Foram cumpridas 48 ordens judiciais, entre elas sete mandados de prisão, 15 de busca e apreensão e bloqueio de mais de R$ 5,9 milhões. Também foram retirados do ar sites, canais do Telegram e um grupo de WhatsApp usados pela quadrilha. Os mandados foram executados em nove estados, incluindo São Paulo, Rio de Janeiro, Bahia, Ceará, Maranhão, Amazonas, Paraná, Santa Catarina e Minas Gerais.
As investigações começaram em 2023, após o uso indevido de credenciais vazadas para acessar sistemas policiais. Nas fases anteriores, os investigadores descobriram que o grupo manipulava dados veiculares para “esquentar” carros roubados, falsificando informações de chassis e placas.
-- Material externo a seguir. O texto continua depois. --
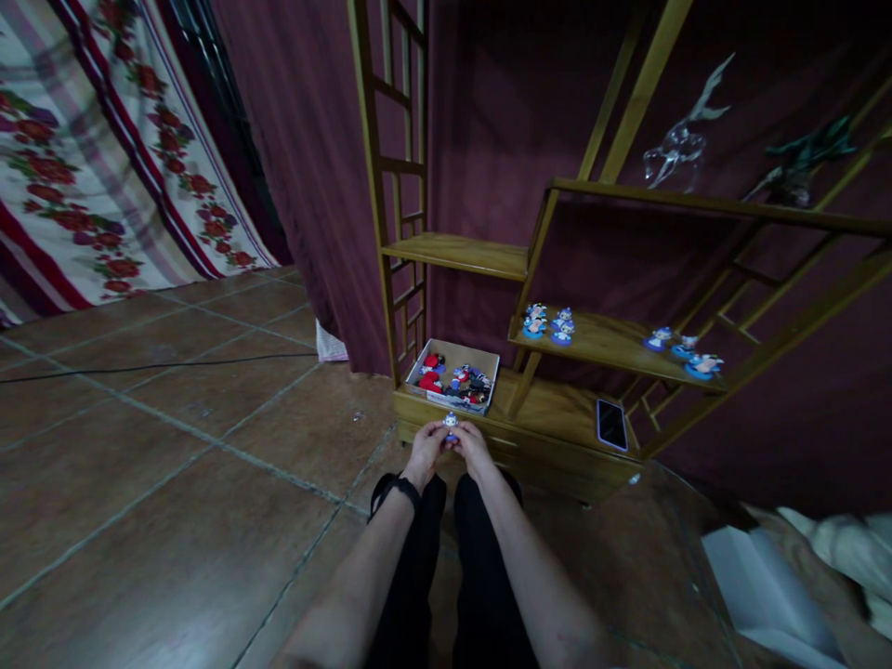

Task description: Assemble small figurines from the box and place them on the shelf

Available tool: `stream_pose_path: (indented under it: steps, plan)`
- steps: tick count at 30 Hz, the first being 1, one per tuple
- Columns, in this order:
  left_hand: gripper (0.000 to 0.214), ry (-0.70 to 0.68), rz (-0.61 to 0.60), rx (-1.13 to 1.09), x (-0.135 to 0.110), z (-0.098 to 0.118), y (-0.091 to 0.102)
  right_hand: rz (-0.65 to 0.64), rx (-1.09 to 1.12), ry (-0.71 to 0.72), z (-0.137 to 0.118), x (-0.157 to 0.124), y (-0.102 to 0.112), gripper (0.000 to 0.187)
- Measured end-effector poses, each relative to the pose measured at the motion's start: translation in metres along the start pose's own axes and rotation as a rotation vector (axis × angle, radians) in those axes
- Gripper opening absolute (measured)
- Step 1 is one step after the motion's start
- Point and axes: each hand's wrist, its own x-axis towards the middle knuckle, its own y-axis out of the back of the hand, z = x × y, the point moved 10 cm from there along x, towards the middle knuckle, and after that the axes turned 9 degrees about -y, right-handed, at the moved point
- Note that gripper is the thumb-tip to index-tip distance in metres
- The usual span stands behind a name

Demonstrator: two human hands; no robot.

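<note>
My left hand (426, 448) and my right hand (472, 446) meet in front of me, fingers pinched together on one small blue and white figurine (451, 423). They hover just before the lowest board of a wooden shelf (460, 253). Right behind them a white cardboard box (490, 358) holds several small red and blue toys. On the middle shelf board stands a group of similar figurines (549, 324), and more figurines (687, 351) stand further right. A black band sits on my left wrist.
A phone (611, 424) lies on the bottom board at the right. A glass deer (679, 139) and a dark ornament (801, 163) stand on the top board. Maroon curtains hang behind, a floral cloth at left. A black cable (153, 364) crosses the tiled floor.
</note>
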Motion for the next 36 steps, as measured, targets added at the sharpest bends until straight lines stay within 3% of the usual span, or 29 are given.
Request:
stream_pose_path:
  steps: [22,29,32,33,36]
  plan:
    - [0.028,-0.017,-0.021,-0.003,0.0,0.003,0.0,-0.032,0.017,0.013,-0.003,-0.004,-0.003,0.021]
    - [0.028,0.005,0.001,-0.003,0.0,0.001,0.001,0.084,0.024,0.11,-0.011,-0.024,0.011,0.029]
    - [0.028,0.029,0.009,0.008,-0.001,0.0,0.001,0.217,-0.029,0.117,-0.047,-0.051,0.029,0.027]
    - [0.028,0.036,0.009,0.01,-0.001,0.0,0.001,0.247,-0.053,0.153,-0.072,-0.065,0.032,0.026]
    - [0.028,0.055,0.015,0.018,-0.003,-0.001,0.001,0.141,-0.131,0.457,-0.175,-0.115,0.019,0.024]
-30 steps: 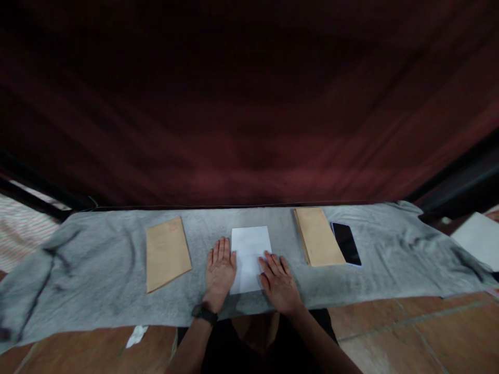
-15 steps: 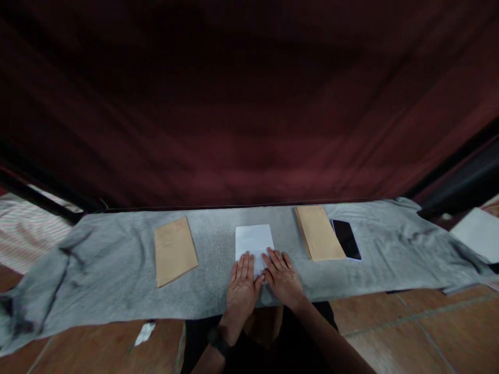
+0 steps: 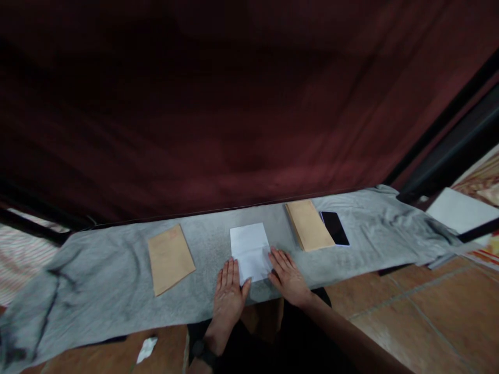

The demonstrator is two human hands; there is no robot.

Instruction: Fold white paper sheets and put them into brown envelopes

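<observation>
A white sheet of paper (image 3: 250, 250) with a faint crease across it lies flat on the grey cloth. My left hand (image 3: 230, 290) rests along its lower left edge, fingers stretched out and the thumb at its near edge. On the opposite side, my right hand (image 3: 288, 278) lies flat with fingers extended, their tips touching the right edge of the sheet. Neither hand grips anything. To the left lies a brown envelope (image 3: 170, 258). A stack of brown envelopes (image 3: 311, 226) sits to the right of the sheet.
A dark-screened phone (image 3: 335, 228) lies beside the envelope stack. Grey cloth (image 3: 113, 280) covers the narrow surface. Behind it rises a dark red fabric wall (image 3: 249, 130). A crumpled white scrap (image 3: 147, 349) is on the tiled floor (image 3: 424, 306), and a white panel (image 3: 463, 210) stands at right.
My hands have moved apart from the middle of the sheet to its two sides, uncovering more of it. The whole view has tilted and shifted slightly.
</observation>
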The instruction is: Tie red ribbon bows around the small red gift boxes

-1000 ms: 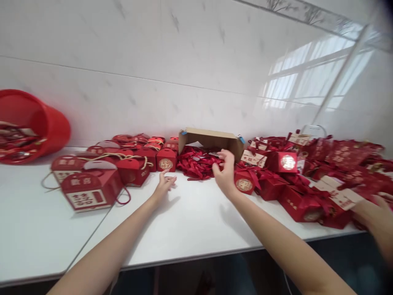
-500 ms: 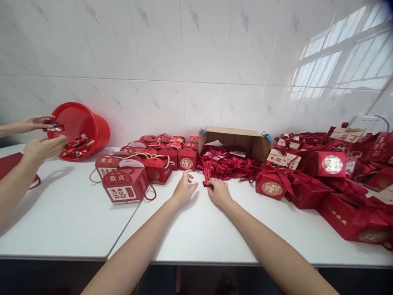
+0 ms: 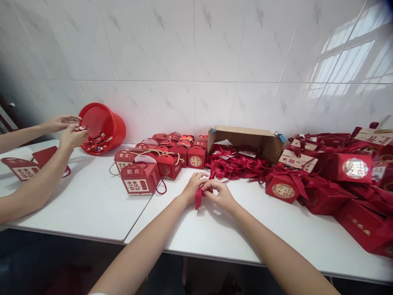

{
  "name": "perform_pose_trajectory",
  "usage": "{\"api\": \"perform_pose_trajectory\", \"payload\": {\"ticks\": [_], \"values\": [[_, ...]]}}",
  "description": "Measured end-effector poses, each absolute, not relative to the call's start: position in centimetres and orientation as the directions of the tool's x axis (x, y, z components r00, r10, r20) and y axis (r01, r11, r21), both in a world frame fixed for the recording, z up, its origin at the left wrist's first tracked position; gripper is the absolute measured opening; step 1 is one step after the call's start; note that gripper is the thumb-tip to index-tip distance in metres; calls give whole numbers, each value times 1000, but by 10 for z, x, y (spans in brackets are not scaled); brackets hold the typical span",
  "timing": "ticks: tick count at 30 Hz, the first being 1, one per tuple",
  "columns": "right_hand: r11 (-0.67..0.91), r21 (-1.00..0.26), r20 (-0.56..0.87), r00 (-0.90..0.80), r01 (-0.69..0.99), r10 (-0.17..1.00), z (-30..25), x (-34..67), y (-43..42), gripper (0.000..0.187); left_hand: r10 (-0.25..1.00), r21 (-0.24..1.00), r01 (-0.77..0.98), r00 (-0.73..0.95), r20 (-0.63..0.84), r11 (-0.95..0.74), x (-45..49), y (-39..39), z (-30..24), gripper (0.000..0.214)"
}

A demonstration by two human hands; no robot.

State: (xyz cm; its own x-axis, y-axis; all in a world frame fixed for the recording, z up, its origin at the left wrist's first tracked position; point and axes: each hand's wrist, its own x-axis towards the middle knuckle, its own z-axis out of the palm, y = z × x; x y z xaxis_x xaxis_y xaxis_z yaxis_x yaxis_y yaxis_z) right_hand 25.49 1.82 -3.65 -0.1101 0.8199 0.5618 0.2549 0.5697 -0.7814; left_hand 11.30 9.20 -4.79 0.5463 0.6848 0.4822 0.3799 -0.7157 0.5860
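Over the white table, my left hand (image 3: 194,187) and my right hand (image 3: 221,194) meet, both closed on a dark red ribbon (image 3: 198,199). One end of it hangs down between them. Just behind my hands, a heap of red ribbons (image 3: 236,164) spills from a cardboard box (image 3: 245,134) lying on its side, with a few white paper slips among them. Left of my hands stands a red gift box (image 3: 139,180) with a cord handle, in front of several more red boxes (image 3: 196,157).
Many ribbon-tied red boxes (image 3: 325,192) are piled on the right. At the left, another person's hands (image 3: 69,133) hold small wrapped pieces at a tipped red basket (image 3: 115,131). An opened red box (image 3: 23,170) lies near that person's arm. Tiled wall behind.
My left hand has come across to the right and closed on the ribbon beside my right hand. The view has shifted left. The other person's hands have moved closer together.
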Motion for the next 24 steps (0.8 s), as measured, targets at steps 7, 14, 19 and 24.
{"api": "perform_pose_trajectory", "payload": {"ticks": [7, 14, 19, 24], "values": [[575, -717, 597, -79, 393, 799, -44, 265, 25, 30, 812, 686, 436, 296, 502, -583, 107, 102, -45, 17], [500, -753, 561, 21, 427, 827, -46, 270, 29, 24, 908, 874, 255, 40, 418, -413, 104, 108, -45, 23], [349, -937, 349, 37, 18, 936, -50, 271, 33, 17, 947, 956, 67, -133, 291, -284, 100, 118, -45, 20], [288, -922, 300, -7, -259, 954, -41, 278, 35, 30, 964, 979, -42, -186, 189, -200, 98, 117, -40, 25]]}}
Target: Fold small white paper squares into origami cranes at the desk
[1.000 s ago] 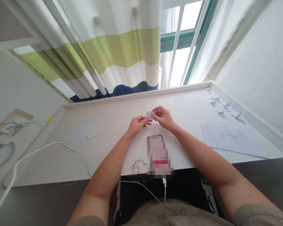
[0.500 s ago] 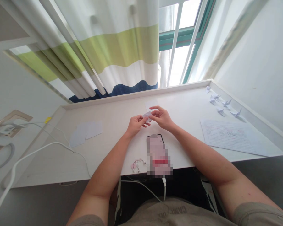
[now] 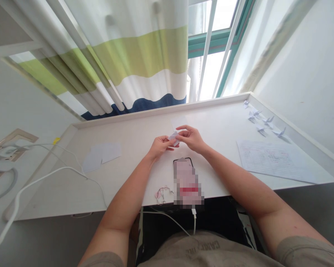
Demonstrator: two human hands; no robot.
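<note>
Left hand (image 3: pixel 159 146) and right hand (image 3: pixel 193 140) pinched paper (image 3: pixel 173 136) in their grip. Newly turned cornerwise, it seemingly offered another edge.

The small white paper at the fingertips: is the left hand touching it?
Touching. The head view shows the left hand holding the small white paper, thumb against it.

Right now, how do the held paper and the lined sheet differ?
Size: the held paper is small; the lined sheet is much larger.
Pose: the held paper is in the left hand and right hand; the lined sheet lies on the desk.
Look: the lined sheet bears ruled lines; the held paper shows none.
Both look whitish.
</note>
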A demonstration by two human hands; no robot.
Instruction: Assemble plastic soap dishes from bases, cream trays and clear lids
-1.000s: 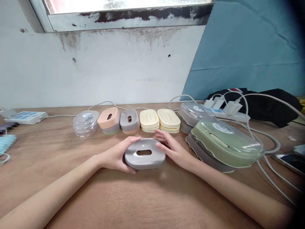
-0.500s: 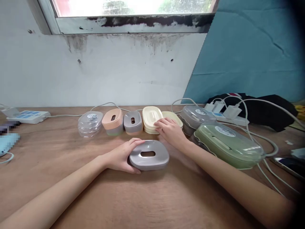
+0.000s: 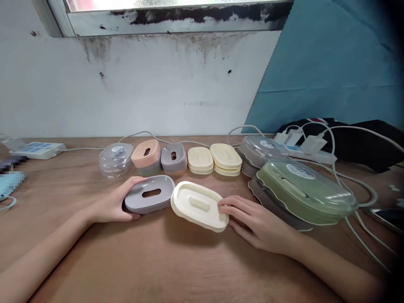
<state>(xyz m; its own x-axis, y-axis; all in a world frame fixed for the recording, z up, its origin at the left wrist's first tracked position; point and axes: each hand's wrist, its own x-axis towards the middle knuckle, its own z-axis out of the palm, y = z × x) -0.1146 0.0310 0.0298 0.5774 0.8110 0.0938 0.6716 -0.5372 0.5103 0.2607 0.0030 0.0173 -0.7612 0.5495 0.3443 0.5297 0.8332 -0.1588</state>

Com o avanço das apurações, a Polícia Civil identificou que a organização também realizava fraudes financeiras, como clonagem de cartões de crédito, comércio ilegal de dados e golpes por meio de aplicativos de transporte e plataformas de recarga. O grupo ainda utilizava apostas esportivas e criptomoedas para lavar dinheiro, simulando ganhos legítimos.
De acordo com o delegado Guilherme Fachinelli, a operação representa um marco nas investigações de crimes cibernéticos em Mato Grosso, evidenciando a capacidade técnica da DRCI em desarticular redes criminosas complexas e proteger dados e instituições públicas.
A ação contou com apoio de diversas unidades da Polícia Civil mato-grossense e das forças policiais dos estados onde os mandados foram cumpridos, sob coordenação da Cecor (Coordenadoria de Enfrentamento ao Crime Organizado).